続・記者の視点(51)
文系をあれこれ言う前に
読売新聞大阪本社編集委員 原 昌平
国立大学の教員養成系と人文社会科学系の学部・大学院の組織見直しを下村博文・文部科学相が求めたことに、反発や論議が起きている。
6月8日の文部科学大臣名の通知は、これらの分野について「18歳人口の減少や人材需要、教育研究水準の確保、国立大学としての役割等を踏まえた組織見直し計画を策定し、組織の廃止や社会的要請の高い分野への転換に積極的に取り組むよう努めることとする」としている。
国立大学法人評価委員会の議論を経たものだが、文面を見る限り、「文系削減」と受け止められても、あながち誤解とは言えないだろう。
「経済界が求める理工系の人材養成に力を入れろというのか」「政権を批判する文系の学者が気に入らないからでは」といった見方も出ている。日本学術会議の幹事会は、人文社会系の軽視を批判する声明を出した。
文科省は「文系削減という意味ではない」と火消しを図っているが、同省は、国立大学への運営費交付金の配分を握っている。組織改編をしないと交付金を大幅に削られると大学側は警戒している。

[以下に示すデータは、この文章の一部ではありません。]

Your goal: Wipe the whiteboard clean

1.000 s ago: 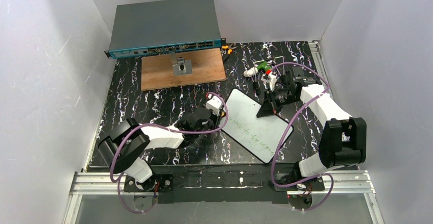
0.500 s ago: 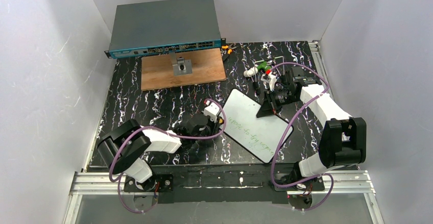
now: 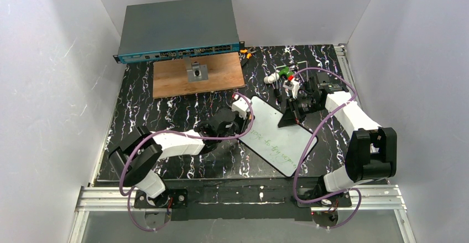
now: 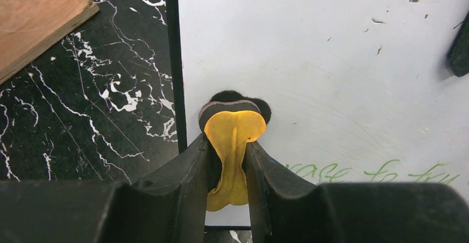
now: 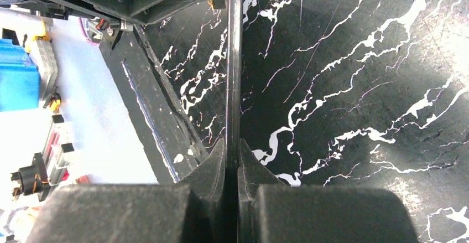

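So the left tool (image 4: 228, 146) is pinching a yellow eraser (image 4: 232, 127), felt down on the whiteboard (image 3: 279, 135) (mid-right of the table (image 3: 166, 115)). The right tool (image 5: 232, 151) clamps the board's far rim, probably so it won't slide.

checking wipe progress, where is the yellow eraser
Left wrist view: the yellow black-felted eraser, pinched in the left gripper, touches the glossy white whiteboard beside its dark rim.
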### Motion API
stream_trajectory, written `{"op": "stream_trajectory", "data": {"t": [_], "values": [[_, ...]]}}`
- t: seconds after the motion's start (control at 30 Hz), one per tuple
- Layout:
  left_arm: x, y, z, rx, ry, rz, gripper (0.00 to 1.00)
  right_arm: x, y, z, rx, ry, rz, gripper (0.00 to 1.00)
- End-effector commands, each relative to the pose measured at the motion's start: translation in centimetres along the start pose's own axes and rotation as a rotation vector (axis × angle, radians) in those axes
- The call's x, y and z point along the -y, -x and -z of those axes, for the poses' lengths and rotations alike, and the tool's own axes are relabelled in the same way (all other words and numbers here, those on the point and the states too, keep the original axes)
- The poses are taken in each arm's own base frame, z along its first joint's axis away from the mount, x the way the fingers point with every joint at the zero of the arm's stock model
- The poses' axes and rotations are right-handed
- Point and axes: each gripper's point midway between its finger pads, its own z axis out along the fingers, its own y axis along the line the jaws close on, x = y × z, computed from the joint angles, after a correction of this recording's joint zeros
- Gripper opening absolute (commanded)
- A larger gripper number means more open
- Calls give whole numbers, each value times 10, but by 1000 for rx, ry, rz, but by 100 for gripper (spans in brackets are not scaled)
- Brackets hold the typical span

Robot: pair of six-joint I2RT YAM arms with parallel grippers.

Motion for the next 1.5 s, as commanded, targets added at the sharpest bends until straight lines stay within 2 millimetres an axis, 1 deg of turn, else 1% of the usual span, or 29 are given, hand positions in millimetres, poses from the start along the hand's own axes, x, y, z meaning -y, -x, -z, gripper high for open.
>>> {"op": "stream_trajectory", "data": {"t": [0.0, 0.2, 0.37, 0.47, 0.57, 0.63, 0.67, 0.73, 0.83, 0.87, 1.1, 1.17, 1.27, 1.33, 1.47], "values": [[-6, -19, -2, -57, 12, -10, 0, -18, 22, 3, 63, 78, 86, 1], [-4, -57, 15, -119, -18, 26, 0, -19, 23, 3, 63, 82, 85, 1], [0, -79, 25, -166, -50, 41, 0, -18, 22, 3, 63, 79, 85, 1], [2, -87, 28, -185, -61, 42, 0, -17, 22, 3, 62, 77, 84, 1], [5, -86, 27, -190, -73, 37, 0, -17, 22, 3, 62, 78, 84, 1], [7, -79, 26, -181, -80, 35, 0, -18, 22, 3, 61, 79, 83, 1], [8, -74, 24, -173, -84, 35, 0, -18, 22, 3, 62, 79, 83, 1], [11, -55, 21, -145, -89, 38, 0, -18, 22, 3, 62, 79, 84, 1], [11, -33, 17, -109, -81, 30, 0, -18, 22, 3, 62, 79, 84, 1], [12, -17, 13, -96, -80, 14, 0, -18, 22, 2, 62, 79, 84, 1], [14, 3, 10, -73, -94, 2, 0, -18, 22, 3, 62, 79, 84, 1], [14, 5, 10, -72, -96, 2, 0, -17, 22, 3, 61, 79, 83, 1], [13, -1, 11, -92, -96, -3, 0, -17, 22, 3, 61, 79, 83, 1], [8, -10, 12, -113, -77, 0, 0, -17, 22, 2, 61, 79, 82, 1], [-8, -34, 15, -161, -9, 36, 0, -18, 21, 3, 61, 79, 82, 1]]}}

時代状況に応じて、教育研究の分野のシフトを考えるべきなのは当然だ。その際、大学教員の縄張り意識やポスト確保意識がネックになるのもその通りだろう。しかし、その点は理工農・医歯薬系も似たようなことではないか。
そもそも人文社会科学系は広大だ。法学、経済学はもちろん、社会学、歴史学、哲学、心理学などもある。外国語や芸術系の分野もある。
最近の流行は地域政策、観光学、国際関係、情報メディア、システム科学などだが、そんなふうに目先の看板を架け替えれば済むのだろうか。
社会・文化の維持発展に文系の学問は必要である。筆者は理学部卒で、人間社会学研究科に在籍中だが、自然科学に比べ、社会科学のほうが遅れていると感じる。たとえばマクロ経済の法則性さえ、ろくにわかっていない。
政府がリーダーシップを取るなら、交付金をバックにした圧力ではなく、説得力のある科学・産業政策、社会政策の方向性を示すべきだろう。
日本はどうやって社会を維持していくのか。ロボットや人工知能なのか、バイオや医薬なのか、ナノテクや材料工学なのか、デザインや知的コンテンツなのか。人口減少や社会保障をどうするのか。
円をだぶつかせて、規制緩和すれば経済が成長するだろうという程度の感覚で、産業政策をろくに立案できていない。そこにこそ研究者の知恵を結集してはどうか。
人材育成では、文理両面の一定の素養が求められる。情報リテラシー、統計学などは多くの分野で重要だ。そして問題発見力、批判力、表現能力などを高めないといけない。高校まで教育への統制を強めながら、大学になって急に自分で考える力を身につけろと言っても難しい。
理系文系を問わず、批判精神と大勢に流されない思考力こそ未来を切り開くのだが、「批判大歓迎」の度量を今の政府に期待するのは無理か。